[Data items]
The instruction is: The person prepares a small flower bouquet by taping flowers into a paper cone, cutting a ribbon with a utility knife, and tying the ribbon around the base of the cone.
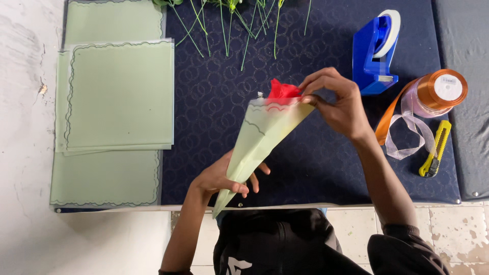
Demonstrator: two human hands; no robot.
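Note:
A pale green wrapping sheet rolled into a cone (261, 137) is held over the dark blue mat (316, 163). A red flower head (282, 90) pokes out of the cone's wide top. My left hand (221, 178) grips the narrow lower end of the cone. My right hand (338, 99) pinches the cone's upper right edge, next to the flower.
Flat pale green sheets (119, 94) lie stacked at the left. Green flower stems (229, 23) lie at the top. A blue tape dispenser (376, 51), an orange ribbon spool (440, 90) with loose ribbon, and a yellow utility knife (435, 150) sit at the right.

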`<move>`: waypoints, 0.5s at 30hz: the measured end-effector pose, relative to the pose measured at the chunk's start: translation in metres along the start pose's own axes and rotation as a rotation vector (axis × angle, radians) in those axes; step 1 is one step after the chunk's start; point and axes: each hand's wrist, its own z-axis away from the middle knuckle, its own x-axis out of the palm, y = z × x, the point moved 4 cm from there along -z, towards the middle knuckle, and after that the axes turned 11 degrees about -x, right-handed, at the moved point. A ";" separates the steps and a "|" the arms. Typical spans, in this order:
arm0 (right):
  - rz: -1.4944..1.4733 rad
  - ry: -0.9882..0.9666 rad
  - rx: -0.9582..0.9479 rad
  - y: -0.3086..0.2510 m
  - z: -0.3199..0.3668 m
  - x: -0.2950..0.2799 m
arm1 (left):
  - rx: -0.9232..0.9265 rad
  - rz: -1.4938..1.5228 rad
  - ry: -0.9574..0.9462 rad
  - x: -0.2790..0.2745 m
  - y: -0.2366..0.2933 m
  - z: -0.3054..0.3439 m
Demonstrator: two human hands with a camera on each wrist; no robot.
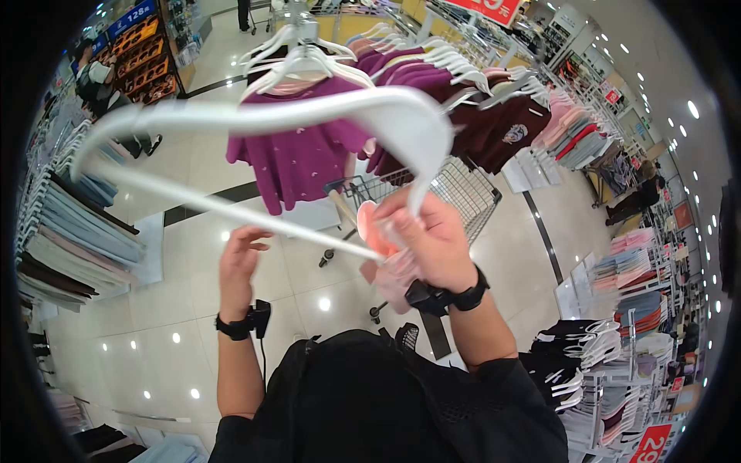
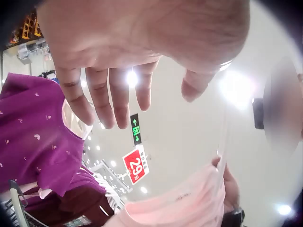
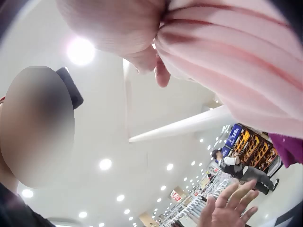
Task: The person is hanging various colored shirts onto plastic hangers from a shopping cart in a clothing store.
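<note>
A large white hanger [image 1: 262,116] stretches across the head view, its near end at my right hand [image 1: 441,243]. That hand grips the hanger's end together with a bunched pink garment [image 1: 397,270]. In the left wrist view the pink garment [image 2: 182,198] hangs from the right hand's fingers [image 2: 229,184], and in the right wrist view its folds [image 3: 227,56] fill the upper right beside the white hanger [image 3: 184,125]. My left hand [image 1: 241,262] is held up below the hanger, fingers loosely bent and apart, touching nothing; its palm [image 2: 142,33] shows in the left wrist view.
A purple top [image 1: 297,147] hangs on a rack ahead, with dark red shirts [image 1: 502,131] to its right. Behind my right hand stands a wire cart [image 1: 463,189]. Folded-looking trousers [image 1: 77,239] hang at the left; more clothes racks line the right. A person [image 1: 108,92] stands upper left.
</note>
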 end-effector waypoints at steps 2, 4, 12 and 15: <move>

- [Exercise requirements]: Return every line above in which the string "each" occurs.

- [Written solution]:
`<move>`: waypoints, 0.5s at 30hz: the measured end-effector pose, relative to the pose measured at the chunk's start: translation in metres along the start pose's own axes and rotation as a rotation vector (axis × angle, radians) in those axes; step 1 is one step after the chunk's start; point and axes: each hand's wrist, its own z-axis away from the middle knuckle, its own x-axis out of the palm, y = z × x, the point moved 4 cm from there along -z, towards the middle knuckle, and after that the axes turned 11 degrees about -x, right-handed, at the moved point. A ";" separates the steps and a "|" the arms. Typical spans, in this order:
Demonstrator: two human hands with a camera on each wrist; no robot.

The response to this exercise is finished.